BEGIN Provided entries
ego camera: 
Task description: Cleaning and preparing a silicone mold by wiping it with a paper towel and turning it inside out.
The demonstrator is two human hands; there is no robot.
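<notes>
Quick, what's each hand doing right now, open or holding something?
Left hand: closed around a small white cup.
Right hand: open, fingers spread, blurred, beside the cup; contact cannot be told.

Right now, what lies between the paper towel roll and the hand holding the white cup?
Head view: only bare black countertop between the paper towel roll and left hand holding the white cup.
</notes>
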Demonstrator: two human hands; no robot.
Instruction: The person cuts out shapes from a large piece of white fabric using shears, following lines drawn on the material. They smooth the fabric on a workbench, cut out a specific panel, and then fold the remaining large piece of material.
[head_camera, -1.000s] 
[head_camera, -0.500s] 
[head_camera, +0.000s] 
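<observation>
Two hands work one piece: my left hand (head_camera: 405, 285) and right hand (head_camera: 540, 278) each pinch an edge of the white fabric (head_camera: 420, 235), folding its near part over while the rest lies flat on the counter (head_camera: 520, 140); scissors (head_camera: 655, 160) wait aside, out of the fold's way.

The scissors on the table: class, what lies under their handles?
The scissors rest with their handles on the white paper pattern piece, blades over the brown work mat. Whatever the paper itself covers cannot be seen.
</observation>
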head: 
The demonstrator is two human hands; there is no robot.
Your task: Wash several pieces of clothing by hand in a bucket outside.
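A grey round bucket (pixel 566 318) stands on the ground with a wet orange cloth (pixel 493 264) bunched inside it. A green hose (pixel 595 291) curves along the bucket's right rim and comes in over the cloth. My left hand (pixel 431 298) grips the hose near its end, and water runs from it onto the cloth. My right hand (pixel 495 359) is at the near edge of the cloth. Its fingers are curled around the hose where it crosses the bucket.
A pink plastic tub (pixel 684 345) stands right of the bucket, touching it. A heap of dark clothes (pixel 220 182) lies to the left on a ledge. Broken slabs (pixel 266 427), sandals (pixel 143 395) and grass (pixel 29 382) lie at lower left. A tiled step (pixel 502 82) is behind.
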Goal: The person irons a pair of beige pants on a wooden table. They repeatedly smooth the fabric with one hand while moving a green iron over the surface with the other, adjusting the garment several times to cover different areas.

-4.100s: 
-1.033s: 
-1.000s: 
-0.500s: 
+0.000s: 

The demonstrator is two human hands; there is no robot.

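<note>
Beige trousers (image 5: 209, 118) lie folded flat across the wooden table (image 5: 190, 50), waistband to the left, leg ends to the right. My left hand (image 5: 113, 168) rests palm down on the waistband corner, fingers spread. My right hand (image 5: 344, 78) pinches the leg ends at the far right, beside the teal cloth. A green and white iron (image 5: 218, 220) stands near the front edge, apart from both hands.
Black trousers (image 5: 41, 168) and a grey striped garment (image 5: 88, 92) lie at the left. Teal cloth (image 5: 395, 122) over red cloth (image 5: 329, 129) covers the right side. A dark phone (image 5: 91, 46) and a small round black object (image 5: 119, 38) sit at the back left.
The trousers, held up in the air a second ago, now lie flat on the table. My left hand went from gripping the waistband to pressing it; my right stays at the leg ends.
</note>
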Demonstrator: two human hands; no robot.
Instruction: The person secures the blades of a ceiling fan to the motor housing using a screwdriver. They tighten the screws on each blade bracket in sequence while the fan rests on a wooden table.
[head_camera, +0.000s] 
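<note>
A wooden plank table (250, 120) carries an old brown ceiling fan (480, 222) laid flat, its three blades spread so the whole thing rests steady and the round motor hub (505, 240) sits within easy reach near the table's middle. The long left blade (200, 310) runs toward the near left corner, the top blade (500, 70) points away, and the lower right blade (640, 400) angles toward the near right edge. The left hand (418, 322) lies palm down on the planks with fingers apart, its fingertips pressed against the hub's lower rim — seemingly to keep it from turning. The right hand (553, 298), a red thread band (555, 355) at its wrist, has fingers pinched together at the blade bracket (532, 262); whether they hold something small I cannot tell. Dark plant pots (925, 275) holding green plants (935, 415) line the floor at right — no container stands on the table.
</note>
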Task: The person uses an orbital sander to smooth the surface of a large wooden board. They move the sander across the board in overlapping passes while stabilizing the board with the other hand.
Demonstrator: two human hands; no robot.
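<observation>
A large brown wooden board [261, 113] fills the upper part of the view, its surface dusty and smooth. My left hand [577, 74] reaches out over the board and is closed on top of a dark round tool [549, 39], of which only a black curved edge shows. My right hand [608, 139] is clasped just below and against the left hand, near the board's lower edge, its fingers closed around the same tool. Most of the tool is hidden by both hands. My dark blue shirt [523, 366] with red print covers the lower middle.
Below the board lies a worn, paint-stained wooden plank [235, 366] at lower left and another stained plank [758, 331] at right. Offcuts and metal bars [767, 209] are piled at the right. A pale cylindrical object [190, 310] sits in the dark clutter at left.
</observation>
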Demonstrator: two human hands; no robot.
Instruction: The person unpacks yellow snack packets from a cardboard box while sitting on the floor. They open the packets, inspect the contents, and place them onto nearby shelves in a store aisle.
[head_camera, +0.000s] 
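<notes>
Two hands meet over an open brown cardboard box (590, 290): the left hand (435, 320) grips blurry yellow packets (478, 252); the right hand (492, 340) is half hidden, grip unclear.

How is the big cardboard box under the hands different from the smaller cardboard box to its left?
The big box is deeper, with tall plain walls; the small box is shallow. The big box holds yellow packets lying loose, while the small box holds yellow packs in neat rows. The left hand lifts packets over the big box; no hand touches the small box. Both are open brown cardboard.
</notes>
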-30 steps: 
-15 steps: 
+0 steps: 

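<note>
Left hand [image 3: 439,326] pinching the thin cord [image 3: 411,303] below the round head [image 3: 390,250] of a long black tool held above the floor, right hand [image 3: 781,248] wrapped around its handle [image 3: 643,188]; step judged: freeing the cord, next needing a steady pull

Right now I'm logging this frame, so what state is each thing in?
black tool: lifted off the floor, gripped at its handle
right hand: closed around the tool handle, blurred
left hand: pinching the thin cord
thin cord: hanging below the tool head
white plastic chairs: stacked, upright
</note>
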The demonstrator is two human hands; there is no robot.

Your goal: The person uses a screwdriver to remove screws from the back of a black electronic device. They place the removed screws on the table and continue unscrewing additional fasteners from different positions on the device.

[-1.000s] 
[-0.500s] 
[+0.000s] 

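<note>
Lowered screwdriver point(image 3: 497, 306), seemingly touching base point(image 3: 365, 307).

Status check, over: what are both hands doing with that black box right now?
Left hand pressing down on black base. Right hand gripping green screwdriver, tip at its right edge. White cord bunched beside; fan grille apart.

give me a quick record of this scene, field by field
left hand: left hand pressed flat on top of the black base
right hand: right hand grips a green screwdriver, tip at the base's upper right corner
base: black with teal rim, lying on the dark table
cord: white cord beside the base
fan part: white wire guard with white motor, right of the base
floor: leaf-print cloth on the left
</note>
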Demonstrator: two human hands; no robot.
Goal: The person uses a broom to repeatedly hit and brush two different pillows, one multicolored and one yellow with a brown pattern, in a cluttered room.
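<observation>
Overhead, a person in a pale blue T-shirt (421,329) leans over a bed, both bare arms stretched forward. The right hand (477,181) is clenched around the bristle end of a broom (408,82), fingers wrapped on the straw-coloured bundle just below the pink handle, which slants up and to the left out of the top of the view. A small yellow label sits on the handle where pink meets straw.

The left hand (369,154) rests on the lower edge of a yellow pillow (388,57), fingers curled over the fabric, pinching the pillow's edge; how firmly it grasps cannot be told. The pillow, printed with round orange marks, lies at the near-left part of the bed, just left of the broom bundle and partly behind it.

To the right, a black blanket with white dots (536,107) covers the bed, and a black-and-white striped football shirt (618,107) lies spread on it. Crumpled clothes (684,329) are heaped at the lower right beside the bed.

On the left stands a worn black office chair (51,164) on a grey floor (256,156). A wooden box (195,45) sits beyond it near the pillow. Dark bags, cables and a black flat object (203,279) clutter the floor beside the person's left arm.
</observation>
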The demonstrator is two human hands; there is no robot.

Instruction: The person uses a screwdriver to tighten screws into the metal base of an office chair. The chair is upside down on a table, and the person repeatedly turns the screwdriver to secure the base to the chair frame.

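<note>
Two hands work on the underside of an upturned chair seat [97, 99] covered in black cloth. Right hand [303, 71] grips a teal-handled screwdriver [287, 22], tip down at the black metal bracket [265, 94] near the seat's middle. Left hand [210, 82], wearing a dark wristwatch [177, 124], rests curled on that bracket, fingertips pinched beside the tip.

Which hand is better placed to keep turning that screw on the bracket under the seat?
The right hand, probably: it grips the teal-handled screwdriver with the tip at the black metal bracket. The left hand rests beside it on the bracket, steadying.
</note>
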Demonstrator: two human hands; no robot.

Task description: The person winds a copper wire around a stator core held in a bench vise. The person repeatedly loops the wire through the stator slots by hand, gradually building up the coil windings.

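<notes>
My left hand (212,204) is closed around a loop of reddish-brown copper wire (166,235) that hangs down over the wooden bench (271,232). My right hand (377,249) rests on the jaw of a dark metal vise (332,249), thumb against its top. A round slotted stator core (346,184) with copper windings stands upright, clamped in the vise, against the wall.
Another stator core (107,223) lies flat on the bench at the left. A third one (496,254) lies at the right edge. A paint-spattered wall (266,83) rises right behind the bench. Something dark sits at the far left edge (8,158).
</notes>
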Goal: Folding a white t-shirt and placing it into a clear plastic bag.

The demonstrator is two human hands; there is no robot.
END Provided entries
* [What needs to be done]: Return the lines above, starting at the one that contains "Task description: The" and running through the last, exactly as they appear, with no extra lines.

* [Problem solution]:
Task description: The person winds a copper wire around a stator core held in a bench vise. The person repeatedly loops the wire through the stator slots by hand, gradually building up the coil windings.

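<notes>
My left hand (212,204) is closed around a loop of reddish-brown copper wire (166,235) that hangs down over the wooden bench (271,232). My right hand (377,249) rests on the jaw of a dark metal vise (332,249), thumb against its top. A round slotted stator core (346,184) with copper windings stands upright, clamped in the vise, against the wall.
Another stator core (107,223) lies flat on the bench at the left. A third one (496,254) lies at the right edge. A paint-spattered wall (266,83) rises right behind the bench. Something dark sits at the far left edge (8,158).
</notes>
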Goal: Folding a white t-shirt and placing it into a clear plastic bag.

The demonstrator is two human hands; there is no robot.

The response is finished, and the exercise is complete.